Le cardinal nicaraguayen absent du consistoire à Rome

Manque d'invitation ou impossibilité de quitter le pays ?

Le cardinal nicaraguayen absent du consistoire à Rome

Le cardinal Leopoldo José Brenes, archevêque de Managua et unique cardinal résident au Nicaragua, n’a pas assisté au Consistoire des cardinaux tenu à Rome les 7 et 8 janvier 2026. Bien qu’il ait lui-même déclaré qu’il n’avait « reçu d’invitation » pour participer, des sources ecclésiastiques indiquent que la véritable raison pourrait être liée aux restrictions imposées par le régime de Daniel Ortega au Nicaragua, qui contrôle la liberté de mouvement des évêques du pays.

Dans une interview télévisée après une messe célébrée dans la cathédrale de Managua, le cardinal Brenes a affirmé qu’il n’a pas participé au consistoire parce qu’il n’avait pas été invité ni reçu aucune communication officielle lui permettant de voyager à Rome. « J’ai vérifié mon courriel électronique, mon WhatsApp et les communications du Collège Cardinalice », a déclaré le prélat, en apparente explication de son absence.

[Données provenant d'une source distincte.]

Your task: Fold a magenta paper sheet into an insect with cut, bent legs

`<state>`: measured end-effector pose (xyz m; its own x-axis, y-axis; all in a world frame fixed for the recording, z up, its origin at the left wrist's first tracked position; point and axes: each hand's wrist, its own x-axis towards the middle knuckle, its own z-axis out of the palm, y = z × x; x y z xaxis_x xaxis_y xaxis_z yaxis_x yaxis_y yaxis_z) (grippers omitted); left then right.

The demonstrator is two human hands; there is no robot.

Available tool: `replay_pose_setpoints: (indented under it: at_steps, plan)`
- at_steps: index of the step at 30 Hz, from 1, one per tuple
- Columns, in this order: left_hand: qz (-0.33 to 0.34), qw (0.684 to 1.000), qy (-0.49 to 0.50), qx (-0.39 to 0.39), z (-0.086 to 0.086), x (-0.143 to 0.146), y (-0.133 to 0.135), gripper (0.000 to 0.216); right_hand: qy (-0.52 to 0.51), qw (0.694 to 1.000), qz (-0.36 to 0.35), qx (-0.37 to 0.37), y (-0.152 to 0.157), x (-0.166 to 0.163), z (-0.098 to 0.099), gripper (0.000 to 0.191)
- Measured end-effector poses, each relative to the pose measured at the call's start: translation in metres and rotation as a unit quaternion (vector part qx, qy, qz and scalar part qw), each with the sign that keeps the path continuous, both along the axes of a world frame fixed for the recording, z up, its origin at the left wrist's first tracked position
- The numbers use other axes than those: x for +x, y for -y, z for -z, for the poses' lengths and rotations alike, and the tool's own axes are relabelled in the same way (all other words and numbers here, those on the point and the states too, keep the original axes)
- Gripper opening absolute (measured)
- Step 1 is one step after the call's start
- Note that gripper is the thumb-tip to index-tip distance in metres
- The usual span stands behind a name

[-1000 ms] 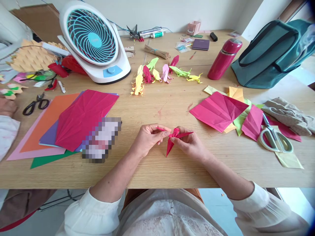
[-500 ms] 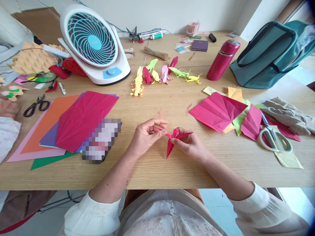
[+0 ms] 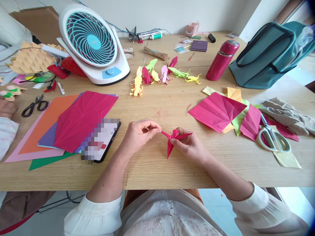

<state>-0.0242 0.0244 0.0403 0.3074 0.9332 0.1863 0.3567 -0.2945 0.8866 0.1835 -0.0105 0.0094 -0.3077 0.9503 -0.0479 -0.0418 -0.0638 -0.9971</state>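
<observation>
A small red origami figure [image 3: 170, 142] with several pointed limbs is held above the table in front of me. My right hand [image 3: 188, 142] pinches its body between thumb and fingers; one point sticks out to the right over the hand and another hangs down. With thumb and forefinger, my left hand [image 3: 142, 134] grips the tip of the thin limb that reaches left. Creased red paper [image 3: 218, 111] lies beyond my right hand. A phone [image 3: 104, 141], partly blurred, rests left of my left hand, beside a stack topped with a creased red sheet [image 3: 83, 121].
Finished paper figures [image 3: 155, 76] stand at mid-table. A fan [image 3: 94, 46] is behind the stack; a red flask [image 3: 222, 60] and teal bag [image 3: 265, 55] are back right. White-handled scissors [image 3: 273, 139] and gloves [image 3: 287, 114] lie right. Another person's hand [image 3: 6, 109] is at the left edge.
My left hand has shifted left along the thin limb to its tip, so more of the limb shows. My right hand keeps its hold on the body.
</observation>
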Motion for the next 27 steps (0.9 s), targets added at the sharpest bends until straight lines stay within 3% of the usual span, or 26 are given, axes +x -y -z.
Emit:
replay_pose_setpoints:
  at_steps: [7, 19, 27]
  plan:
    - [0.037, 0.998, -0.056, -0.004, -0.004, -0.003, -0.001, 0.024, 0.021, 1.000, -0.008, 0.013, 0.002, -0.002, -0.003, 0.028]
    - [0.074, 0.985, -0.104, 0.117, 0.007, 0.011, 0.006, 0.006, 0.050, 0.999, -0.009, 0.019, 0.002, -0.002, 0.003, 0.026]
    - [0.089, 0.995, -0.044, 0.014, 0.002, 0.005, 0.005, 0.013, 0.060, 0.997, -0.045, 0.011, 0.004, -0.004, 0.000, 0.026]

Cependant, des sources proches de la Conférence Épiscopale du Nicaragua consultées par The Pillar ont exprimé que il est peu probable que le cardinal n’ait pas été invité au consistoire, indiquant que tous les cardinaux en exercice reçoivent une convocation formelle pour ce type de rencontres. Plutôt, selon ces sources, il est plus probable que Brenes n’ait pas pu quitter le pays en raison de la pression du régime sandiniste ou par crainte de ne pas pouvoir revenir s’il entreprenait le voyage.

Le contexte nicaraguayen renforce cette lecture. Le Nicaragua vit un environnement de fort contrôle étatique sur la société et les organisations religieuses depuis les manifestations de 2018, lorsque le régime du président Daniel Ortega a lancé une répression intensive contre les leaders de l’Église et les fidèles catholiques, qui a inclus des prisons, des exils forcés et une surveillance constante sur le clergé.

Selon certains observateurs ecclésiastiques, Brenes aurait opté pour rester à Managua également par un mélange de facteurs personnels et politiques : peur de ne pas pouvoir revenir au pays et préoccupation pour la situation interne de l’Église locale, face à un régime qui a forcé à l’exil plusieurs évêques, y compris son auxiliaire, l’évêque Silvio Báez, dont la destination actuelle est hors du Nicaragua.

D’autres sources indiquent que, bien que toutes les invitations aient été émises par le Saint-Siège, Brenes a pu éviter de clarifier publiquement les raisons réelles de son absence, peut-être pour ne pas exposer la situation délicate de l’Église nicaraguayenne sous le gouvernement Ortega-Murillo ou éviter une confrontation ouverte avec les autorités civiles.